How the URL Scan Works

  1. Osano launches a headless browser to visit the specified URL.
  2. The browser scans the page for:
    • Cookies (including HTTP-only cookies)
    • Scripts
    • Iframes
  3. The scan results are compiled and presented in Osano’s dashboard.

 

The diagram below describes, at a high level, the URL scanning process.URL Scan Process


Sitemap Scanning

For customers managing multiple web applications, Osano simplifies scanning by allowing the use of a sitemap XML file. Instead of entering individual URLs, customers can provide a sitemap that lists all relevant web pages.

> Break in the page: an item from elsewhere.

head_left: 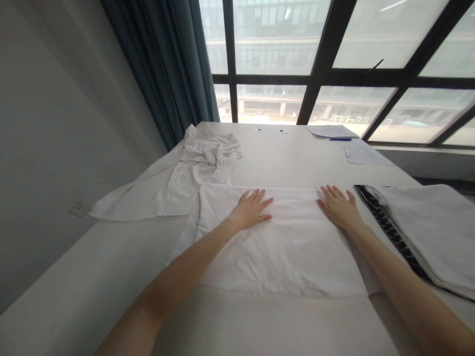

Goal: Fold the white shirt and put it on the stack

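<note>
A white cloth garment (282,247) lies folded and mostly flat on the white table (274,158), with soft creases toward its near edge. Its exact kind cannot be made out. My left hand (251,208) rests flat on its upper left part, fingers spread and pointing right. On the upper right corner, my right hand (338,205) lies palm down with its fingers apart. Both palms touch the fabric and neither grips it. A second white garment (211,153) lies crumpled at the far left, part of it spread toward the table's left edge.
At the right, folded white cloth (434,227) lies beside a black strip with white marks (389,227). Papers (332,131) and a blue pen (340,139) lie at the far right. A blue curtain (166,64), a wall socket (79,208) and windows border the table.
</note>
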`<state>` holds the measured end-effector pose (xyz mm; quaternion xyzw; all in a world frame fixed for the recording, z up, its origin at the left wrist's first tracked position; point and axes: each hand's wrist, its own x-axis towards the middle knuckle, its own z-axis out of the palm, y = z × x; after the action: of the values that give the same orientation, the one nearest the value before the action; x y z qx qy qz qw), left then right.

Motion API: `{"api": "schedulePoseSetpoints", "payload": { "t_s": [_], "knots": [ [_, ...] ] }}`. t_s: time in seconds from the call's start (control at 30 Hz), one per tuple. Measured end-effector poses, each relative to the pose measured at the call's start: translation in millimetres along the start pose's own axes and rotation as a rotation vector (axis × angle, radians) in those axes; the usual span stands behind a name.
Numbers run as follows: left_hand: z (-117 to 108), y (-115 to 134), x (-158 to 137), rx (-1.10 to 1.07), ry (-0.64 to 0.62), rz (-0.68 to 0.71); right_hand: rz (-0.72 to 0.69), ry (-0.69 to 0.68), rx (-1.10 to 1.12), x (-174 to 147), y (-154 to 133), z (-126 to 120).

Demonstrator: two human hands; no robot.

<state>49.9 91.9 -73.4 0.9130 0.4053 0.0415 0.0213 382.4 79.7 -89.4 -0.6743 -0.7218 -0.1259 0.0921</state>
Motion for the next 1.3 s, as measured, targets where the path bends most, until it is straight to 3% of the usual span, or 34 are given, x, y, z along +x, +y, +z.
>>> {"api": "schedulePoseSetpoints", "payload": {
  "t_s": [0.13,0.3,0.4,0.63,0.83,1.13,1.3],
  "knots": [
    [-8,25,-30,-0.015,-0.002,0.056,-0.171,0.074,0.105,-34,-25,-20],
    [-15,56,-82,-0.157,-0.069,0.267,-0.483,-0.096,0.299,-112,-73,-57],
    [-16,60,-97,-0.202,-0.076,0.313,-0.550,-0.164,0.303,-146,-86,-66],
    [-18,48,-105,-0.234,-0.106,0.379,-0.533,-0.215,0.185,-161,-65,-64],
    [-21,35,-126,-0.213,-0.110,0.388,-0.421,-0.220,0.157,-168,-39,-62],
    [-24,18,-154,-0.150,-0.096,0.295,-0.317,-0.130,0.078,-187,-14,-55],
    [-27,10,-169,-0.136,-0.147,0.196,-0.301,-0.007,0.075,-195,-5,-49]
  ]
}}
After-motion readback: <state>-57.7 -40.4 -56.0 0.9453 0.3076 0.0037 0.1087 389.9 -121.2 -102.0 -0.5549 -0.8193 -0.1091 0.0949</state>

  • The system automatically updates the scan roster based on URLs found in the sitemap.
  • Scans run monthly (subject to change in future updates).
  • Limitations:
    • Customers on the Premier package are limited to 500 scanned pages (URLs) per sitemap. Any URLs exceeding this limit will not be scanned.
    • Nested sitemaps are not supported.

What is a Nested Sitemap?

A nested sitemap is a sitemap that contains references to additional sitemap files rather than listing URLs directly. These are often used by large websites to organize URLs into multiple smaller sitemaps.

Example:

  • sitemap.xml → References sitemap1.xml, sitemap2.xml, etc.
  • sitemap1.xml → Contains a list of URLs to scan.
  • Osano does not process these nested references—only the URLs listed in the primary sitemap file can be scanned.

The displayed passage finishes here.